Pacing round the railings he came towards his doom: pennies were rattling down a curved slope on to a chequer-board - not very many pennies. The fête was ill-attended; there were only three stalls and people avoided those. If they had to spend money they would rather try for a dividend - of pennies from the chequer-board or savings-stamps from the treasure-hunt. Arthur Rowe came along the railings, hesitantly, like an intruder, or an exile who has returned home after many years and is uncertain of his welcome.
He was a tall stooping lean man with black hair going grey and a sharp narrow face, nose a little twisted out of the straight and a too sensitive mouth. His clothes were good but gave the impression of being uncared for; you would have said a bachelor if it had not been for an indefinable married look...
"The charge," said the middle-aged lady at the gate, "is a shilling, but that doesn't seem quite fair. If you wait another five minutes you can come in at the reduced rate. I always feel it's only right to warn people when it gets as late as this."
"It's very thoughtful of you."
"We don't want people to feel cheated - even in a good cause, do we?"
"I don't think I'll wait, all the same. I'll come straight in. What exactly is the cause?"
"Comforts for free mothers - I mean mothers of the free nations."
Arthur Rowe stepped joyfully back into adolescence, into childhood. There had always been a fête about this time of the year in the vicarage garden, a little way off the Trumpington Road, with the flat Cambridgeshire field beyond the extemporized bandstand, and at the end of the fields the pollarded willows by the stickleback stream and the chalk-pit on the slopes of what in Cambridgeshire they call a hill. He came to these fêtes every year with an odd feeling of excitement - as if anything might happen, as if the familiar pattern of life that afternoon might be altered for ever. The band beat in the warm late sunlight, the brass quivered like haze, and the faces of strange young women would get mixed up with Mrs Troup, who kept the general store and post office, Miss Savage the Sunday School teacher, the publicans' and the clergy's wives. When he was a child, he would follow his mother round the stalls - the baby clothes, the pink woollies, the art pottery, and always last and best the white elephants. It was always as though there might be discovered on the white elephant stall some magic ring which would give three wishes or the heart's desire, but the odd thing was that when he went home that night with only a second-hand copy of The Little Duke, by Charlotte M. Yonge, or an out-of-date atlas advertising Mazawattee tea, he felt no disappointment: he carried with him the sound of brass, the sense of glory, of a future that would be braver than today. In adolescence the excitement had a different source; he imagined he might find at the vicarage some girl whom he had never seen before, and courage would touch his tongue, and in the late evening there would be dancing on the lawn and the smell of stocks. But because these dreams had never come true there remained the sense of innocence..."

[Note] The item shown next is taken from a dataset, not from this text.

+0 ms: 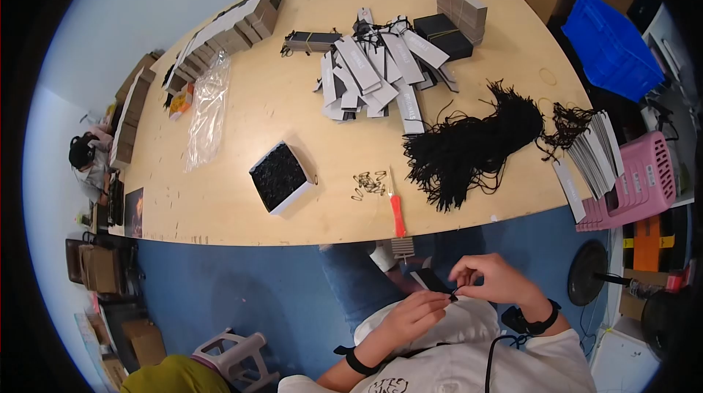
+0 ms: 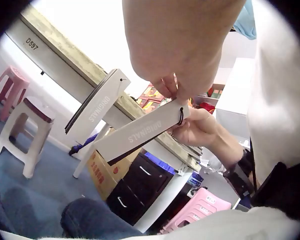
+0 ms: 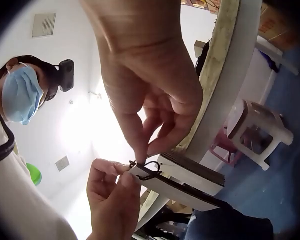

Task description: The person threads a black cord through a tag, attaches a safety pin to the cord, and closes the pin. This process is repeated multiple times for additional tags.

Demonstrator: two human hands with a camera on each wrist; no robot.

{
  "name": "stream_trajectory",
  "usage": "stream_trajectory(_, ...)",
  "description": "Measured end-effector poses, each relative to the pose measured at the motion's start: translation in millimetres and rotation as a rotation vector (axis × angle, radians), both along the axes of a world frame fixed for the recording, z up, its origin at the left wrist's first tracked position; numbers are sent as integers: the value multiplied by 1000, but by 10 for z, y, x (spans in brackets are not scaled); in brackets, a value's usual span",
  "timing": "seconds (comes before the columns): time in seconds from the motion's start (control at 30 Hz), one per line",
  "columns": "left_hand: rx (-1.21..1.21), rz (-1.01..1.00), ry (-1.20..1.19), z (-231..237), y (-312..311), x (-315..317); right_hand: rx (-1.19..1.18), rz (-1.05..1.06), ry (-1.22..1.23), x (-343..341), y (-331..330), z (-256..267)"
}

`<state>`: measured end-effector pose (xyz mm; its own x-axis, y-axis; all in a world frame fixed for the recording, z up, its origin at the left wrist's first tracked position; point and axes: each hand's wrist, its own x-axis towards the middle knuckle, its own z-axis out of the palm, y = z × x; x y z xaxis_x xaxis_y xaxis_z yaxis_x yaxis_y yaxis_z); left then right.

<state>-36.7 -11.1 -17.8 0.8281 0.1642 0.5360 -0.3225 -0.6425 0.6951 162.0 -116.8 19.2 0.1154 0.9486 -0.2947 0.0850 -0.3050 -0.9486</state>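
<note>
Work position: the printed tag (image 2: 140,132) is between my two hands, in front of my body and off the near edge of the bench (image 1: 293,129). It is tilted, its corded end at my fingers.

Grip state: my left hand (image 3: 112,200) pinches the end of the tag, thumb against its face. My right hand (image 3: 152,95) has thumb and fingertips brought together at the black cord (image 3: 153,173), which forms a small loop at that end; the fingers cover the exact contact, so I cannot tell how much cord they pinch.

Handling notes:
1. Clamp the tag close to the corded end, leaving the loop exposed; a grip further down would, I judge, let the end swing.
2. Guide the cord with the fingertips only, using short, light pulls. The cord is thin and likely to slip or twist.
3. Keep the loop open until its strands lie uncrossed, then draw it evenly. A hard pull could crease the tag's edge.
4. Hold the second tag stack (image 2: 97,107) apart from the loose cord. What supports that stack is not clear.
</note>
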Motion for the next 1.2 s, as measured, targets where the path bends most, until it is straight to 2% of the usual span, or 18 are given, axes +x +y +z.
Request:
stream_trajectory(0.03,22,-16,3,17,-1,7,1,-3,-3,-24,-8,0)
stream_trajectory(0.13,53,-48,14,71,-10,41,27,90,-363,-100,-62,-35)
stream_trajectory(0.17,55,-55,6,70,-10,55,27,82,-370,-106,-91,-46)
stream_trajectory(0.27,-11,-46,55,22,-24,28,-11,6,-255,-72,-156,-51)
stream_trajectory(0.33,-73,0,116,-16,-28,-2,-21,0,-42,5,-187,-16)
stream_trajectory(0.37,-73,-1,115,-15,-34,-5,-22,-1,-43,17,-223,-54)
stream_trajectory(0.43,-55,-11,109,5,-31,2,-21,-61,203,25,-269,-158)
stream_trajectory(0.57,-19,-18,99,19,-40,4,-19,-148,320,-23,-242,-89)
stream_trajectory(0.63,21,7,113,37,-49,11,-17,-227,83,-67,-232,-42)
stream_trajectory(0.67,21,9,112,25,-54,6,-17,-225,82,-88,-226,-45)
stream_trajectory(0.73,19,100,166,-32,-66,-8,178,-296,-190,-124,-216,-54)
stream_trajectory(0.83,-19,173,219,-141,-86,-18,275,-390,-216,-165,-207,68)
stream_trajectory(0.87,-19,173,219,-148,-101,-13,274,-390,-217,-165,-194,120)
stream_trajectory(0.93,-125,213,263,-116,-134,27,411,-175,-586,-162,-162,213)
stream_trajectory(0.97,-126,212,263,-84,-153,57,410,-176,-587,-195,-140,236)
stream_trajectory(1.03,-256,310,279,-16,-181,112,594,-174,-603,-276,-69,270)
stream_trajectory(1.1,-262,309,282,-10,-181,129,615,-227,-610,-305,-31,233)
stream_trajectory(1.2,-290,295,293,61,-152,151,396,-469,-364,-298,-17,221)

A student, having read the extract, commented: “Arthur Rowe
Enjoys the community spirit of the fête and will always look back fondly on his childhood.” To what extent do you agree?

In your response, you could:

Consider your own impressions of how Arthur Rowe feels.
Evaluate how the writer creates the atmosphere.
Support your opinions with quotations from the text.

Need help, thanks!!!!
Hey I'm in year 11 and I'm predicted pretty decent grades. Here is a point for the beginning of an essay.
- Focus on specific use of words such as "entangled" and "herbaceous" and the connotations they have. I'd say they connote confusion and an explosive atmosphere but the choice is yours.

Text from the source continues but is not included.